On 2023-01-21 15:29:22 -0800, Andres Freund wrote:
> On 2023-01-22 00:10:29 +0100, Tomas Vondra wrote:
> > On 1/20/23 23:48, PG Bug reporting form wrote:
> > > In these cases, the initdb phase will attempt to allocate huge pages that
> > > are available in the OS, but it will be denied access by Kubernetes and
> > > fail.
> >
> > Well, so how exactly this fails? Does that mean Kubernetes broke mmap()
> > with MAP_HUGETLB so that it doesn't return MAP_FAILED when hugepages are
> > not available, or what? Because that's the only explanation I can see,
> > looking at the code.
>
> Yea, that's what I was wondering about as well.
>
>
> > Or it just does not realize there are no hugepages, returns something
> > and then crashes with SIGBUS later when trying to access it?
>
> I assume that that's the case. There's references to bus errors in a bunch of
> the linked issues. E.g.
> https://github.com/CrunchyData/postgres-operator/issues/413
>
> selecting default max_connections ... sh: line 1: 60 Bus error (core dumped) "/usr/pgsql-10/bin/postgres" --boot -x0 -F -c max_connections=100 -c shared_buffers=1000 -c dynamic_shared_memory_type=none < "/dev/null" > "/dev/null" 2>&1
>
> It's possible that the problem would go away if we used MAP_POPULATE for the
> allocation.

> I'd guess that this is annoying cgroups stuff :(

Ah, the fun:
https://www.kernel.org/doc/html/latest/admin-guide/cgroup-v1/hugetlb.html

The HugeTLB controller allows users to limit the HugeTLB usage (page fault) per
control group and enforces the limit during page fault.
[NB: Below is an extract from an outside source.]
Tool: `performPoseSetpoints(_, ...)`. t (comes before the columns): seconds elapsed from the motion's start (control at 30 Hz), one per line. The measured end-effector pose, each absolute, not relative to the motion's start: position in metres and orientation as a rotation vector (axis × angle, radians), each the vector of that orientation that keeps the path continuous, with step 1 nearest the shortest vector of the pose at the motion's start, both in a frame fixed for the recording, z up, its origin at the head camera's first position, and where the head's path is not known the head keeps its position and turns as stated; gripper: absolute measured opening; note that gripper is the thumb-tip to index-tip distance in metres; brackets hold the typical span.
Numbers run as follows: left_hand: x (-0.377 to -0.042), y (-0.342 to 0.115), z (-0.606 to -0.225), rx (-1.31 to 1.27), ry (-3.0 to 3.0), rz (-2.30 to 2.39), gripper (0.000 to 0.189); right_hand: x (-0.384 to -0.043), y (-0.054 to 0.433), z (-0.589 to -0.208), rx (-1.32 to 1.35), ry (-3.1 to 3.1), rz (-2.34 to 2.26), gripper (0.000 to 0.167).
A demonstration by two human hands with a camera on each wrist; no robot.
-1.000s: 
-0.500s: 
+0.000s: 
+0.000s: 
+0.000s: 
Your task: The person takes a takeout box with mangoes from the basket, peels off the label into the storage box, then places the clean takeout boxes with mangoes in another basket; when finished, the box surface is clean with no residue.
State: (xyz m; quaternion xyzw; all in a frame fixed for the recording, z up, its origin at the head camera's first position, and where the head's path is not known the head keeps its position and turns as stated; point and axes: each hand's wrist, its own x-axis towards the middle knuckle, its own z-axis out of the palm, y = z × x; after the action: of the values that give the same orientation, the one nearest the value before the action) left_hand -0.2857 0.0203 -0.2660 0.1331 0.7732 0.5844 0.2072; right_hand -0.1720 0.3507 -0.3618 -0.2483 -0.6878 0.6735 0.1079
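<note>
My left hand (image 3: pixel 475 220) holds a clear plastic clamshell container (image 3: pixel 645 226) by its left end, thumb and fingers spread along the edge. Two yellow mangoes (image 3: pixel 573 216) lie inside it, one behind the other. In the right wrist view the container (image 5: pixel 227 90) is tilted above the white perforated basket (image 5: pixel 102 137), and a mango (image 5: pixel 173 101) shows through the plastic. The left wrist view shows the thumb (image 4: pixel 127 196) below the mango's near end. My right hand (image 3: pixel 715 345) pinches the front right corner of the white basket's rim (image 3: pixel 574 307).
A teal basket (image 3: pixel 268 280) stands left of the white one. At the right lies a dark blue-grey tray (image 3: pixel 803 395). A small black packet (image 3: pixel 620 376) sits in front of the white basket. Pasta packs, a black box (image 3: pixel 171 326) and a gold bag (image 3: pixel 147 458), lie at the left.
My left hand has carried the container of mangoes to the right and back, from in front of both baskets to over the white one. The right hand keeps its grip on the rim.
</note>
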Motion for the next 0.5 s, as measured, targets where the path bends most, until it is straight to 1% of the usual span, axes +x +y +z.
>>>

Since HugeTLB
doesn't support page reclaim, enforcing the limit at page fault time implies
that, the application will get SIGBUS signal if it tries to fault in HugeTLB
pages beyond its limit. Therefore the application needs to know exactly how many
HugeTLB pages it uses before hand, and the sysadmin needs to make sure that
there are enough available on the machine for all the users to avoid processes
getting SIGBUS.

but there's also

Reservation accounting

hugetlb.<hugepagesize>.rsvd.limit_in_bytes hugetlb.<hugepagesize>.rsvd.max_usage_in_bytes hugetlb.<hugepagesize>.rsvd.usage_in_bytes hugetlb.<hugepagesize>.rsvd.failcnt

The HugeTLB controller allows to limit the HugeTLB reservations per control
group and enforces the controller limit at reservation time and at the fault
of HugeTLB memory for which no reservation exists. Since reservation limits
are enforced at reservation time (on mmap or shget), reservation limits
never causes the application to get SIGBUS signal if the memory was reserved
before hand. For MAP_NORESERVE allocations, the reservation limit behaves
the same as the fault limit, enforcing memory usage at fault time and
causing the application to receive a SIGBUS if it’s crossing its limit.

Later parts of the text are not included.